Exercise details: Beginning with the line below that contains "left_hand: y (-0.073" and ending with the line that contains "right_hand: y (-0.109", copy every line exactly. Copy nothing else.

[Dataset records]
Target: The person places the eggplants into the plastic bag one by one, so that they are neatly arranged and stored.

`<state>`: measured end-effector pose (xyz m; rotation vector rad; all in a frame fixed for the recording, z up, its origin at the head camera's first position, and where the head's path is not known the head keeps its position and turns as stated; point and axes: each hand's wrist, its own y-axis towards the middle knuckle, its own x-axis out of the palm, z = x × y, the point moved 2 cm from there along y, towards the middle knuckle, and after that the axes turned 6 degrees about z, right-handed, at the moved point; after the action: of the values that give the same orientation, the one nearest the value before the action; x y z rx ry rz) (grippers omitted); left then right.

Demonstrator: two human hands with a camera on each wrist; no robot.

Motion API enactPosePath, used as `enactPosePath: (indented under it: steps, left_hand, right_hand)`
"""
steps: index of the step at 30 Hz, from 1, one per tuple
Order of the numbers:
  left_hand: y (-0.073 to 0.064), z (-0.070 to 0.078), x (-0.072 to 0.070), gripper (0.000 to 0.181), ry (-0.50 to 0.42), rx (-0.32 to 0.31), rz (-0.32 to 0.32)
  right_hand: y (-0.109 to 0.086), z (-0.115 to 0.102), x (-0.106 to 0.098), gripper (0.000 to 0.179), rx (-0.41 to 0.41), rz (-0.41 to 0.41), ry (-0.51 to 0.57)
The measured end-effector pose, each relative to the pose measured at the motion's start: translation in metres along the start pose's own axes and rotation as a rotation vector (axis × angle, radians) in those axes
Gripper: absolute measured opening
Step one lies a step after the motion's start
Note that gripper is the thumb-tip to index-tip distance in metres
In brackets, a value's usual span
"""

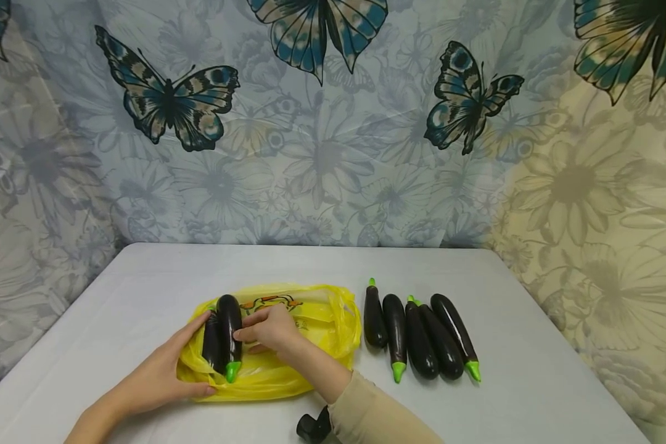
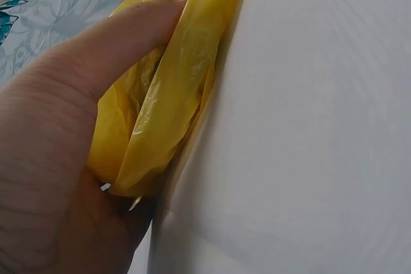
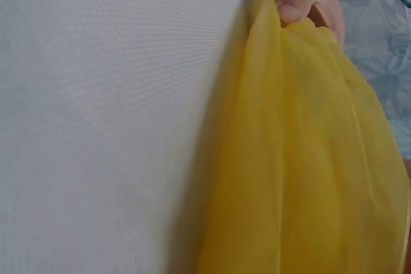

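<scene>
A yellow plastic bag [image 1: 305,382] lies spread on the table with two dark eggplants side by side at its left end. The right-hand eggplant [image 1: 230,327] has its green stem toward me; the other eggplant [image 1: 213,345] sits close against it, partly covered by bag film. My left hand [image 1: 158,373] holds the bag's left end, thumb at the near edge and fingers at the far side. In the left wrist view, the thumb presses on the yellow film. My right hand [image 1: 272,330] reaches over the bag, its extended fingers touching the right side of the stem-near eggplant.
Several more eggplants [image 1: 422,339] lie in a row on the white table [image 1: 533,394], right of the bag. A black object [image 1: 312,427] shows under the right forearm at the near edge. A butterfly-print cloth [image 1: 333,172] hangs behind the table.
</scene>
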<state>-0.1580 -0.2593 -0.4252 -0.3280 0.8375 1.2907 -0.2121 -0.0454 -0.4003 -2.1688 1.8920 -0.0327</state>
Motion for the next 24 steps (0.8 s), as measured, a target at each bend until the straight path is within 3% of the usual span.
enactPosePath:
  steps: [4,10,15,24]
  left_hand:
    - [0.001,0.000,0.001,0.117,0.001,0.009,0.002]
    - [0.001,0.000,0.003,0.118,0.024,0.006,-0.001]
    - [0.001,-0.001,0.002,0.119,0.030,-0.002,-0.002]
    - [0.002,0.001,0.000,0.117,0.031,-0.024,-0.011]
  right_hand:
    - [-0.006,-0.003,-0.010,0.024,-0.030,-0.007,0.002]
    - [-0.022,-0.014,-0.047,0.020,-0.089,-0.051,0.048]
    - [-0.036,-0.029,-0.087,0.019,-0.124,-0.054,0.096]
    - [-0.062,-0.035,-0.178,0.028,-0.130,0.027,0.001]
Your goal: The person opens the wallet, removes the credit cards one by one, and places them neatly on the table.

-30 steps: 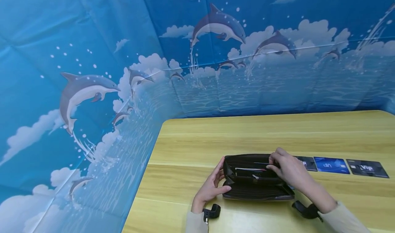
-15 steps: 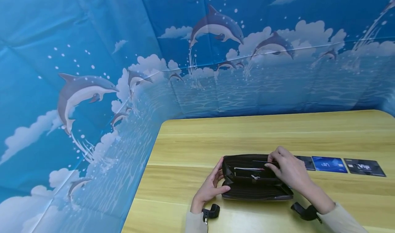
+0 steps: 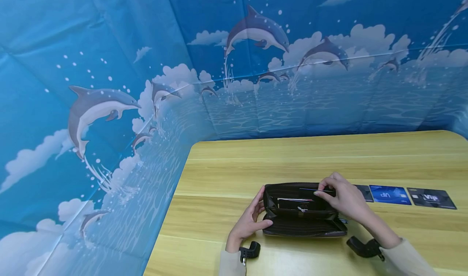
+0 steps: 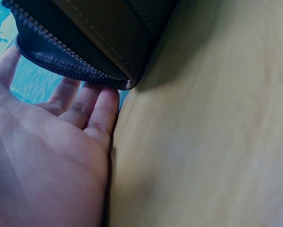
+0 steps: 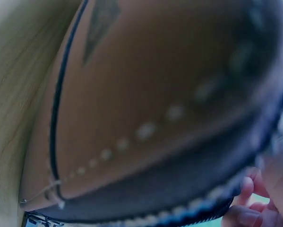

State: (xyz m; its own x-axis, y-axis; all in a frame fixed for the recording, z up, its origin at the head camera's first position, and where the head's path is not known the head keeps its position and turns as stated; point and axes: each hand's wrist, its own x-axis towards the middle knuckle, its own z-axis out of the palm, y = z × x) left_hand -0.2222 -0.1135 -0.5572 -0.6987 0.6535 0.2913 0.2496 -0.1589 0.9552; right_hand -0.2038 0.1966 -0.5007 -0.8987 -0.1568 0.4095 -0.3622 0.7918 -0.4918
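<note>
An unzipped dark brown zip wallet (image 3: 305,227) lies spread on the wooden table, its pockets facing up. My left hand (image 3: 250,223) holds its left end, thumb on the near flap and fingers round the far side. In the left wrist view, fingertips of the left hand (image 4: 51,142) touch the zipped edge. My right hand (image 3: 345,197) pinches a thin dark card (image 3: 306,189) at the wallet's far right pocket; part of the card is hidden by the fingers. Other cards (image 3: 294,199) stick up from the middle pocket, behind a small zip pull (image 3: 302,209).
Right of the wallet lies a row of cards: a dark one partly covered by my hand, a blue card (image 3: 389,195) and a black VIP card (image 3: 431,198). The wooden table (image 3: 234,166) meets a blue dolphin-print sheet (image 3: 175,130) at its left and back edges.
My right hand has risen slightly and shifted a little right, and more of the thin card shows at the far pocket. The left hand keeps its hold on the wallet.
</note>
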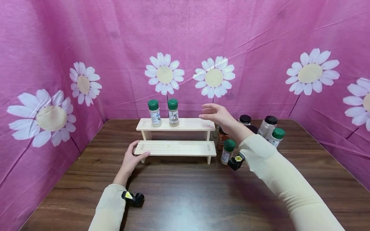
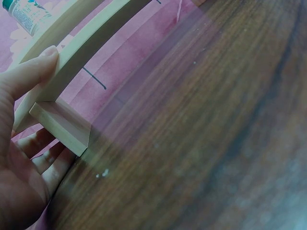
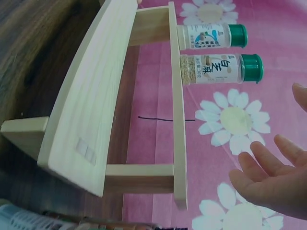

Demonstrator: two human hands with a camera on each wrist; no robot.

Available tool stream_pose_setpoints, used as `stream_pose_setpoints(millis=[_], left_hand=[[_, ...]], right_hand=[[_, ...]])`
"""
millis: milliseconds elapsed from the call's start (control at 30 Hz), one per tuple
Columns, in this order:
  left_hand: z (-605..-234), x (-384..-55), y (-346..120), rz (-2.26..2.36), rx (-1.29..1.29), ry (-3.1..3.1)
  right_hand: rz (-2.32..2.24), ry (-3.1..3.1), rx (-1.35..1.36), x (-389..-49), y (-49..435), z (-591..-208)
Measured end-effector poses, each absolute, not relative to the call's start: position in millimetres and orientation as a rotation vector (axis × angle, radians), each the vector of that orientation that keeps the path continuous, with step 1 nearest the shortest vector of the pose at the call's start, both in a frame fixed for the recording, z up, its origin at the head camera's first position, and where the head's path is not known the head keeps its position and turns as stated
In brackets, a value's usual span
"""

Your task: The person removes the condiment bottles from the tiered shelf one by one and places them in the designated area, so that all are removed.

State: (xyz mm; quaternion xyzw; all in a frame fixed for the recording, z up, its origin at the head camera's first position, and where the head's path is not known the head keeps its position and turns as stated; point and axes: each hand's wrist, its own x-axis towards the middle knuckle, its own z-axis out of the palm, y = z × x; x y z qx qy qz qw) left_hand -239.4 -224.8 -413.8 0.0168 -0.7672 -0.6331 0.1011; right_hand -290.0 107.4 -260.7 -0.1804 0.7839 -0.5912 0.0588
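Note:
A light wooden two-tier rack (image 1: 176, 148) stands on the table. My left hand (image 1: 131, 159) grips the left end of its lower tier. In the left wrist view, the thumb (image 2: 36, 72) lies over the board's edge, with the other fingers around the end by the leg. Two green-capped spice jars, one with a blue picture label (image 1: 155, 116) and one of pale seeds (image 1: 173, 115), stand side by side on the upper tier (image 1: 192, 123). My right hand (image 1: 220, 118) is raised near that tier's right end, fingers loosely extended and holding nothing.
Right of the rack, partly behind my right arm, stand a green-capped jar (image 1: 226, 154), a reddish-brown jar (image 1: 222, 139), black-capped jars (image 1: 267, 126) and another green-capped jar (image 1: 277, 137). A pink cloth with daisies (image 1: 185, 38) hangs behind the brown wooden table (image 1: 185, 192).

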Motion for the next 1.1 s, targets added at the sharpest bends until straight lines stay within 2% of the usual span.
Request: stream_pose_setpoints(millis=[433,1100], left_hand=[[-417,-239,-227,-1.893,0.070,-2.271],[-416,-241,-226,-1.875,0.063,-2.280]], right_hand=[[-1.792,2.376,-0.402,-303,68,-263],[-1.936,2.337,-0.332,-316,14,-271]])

Response area:
  left_hand: y (-0.073 to 0.064), z (-0.070 to 0.078), x (-0.072 to 0.070), gripper (0.000 to 0.181), ry (-0.50 to 0.42), rx (-0.32 to 0.31), rz (-0.32 to 0.32)
  right_hand: y (-0.109 to 0.086), z (-0.115 to 0.102), x (-0.106 to 0.098), gripper (0.000 to 0.179), rx (-0.41 to 0.41), rz (-0.41 to 0.41), ry (-0.51 to 0.57)

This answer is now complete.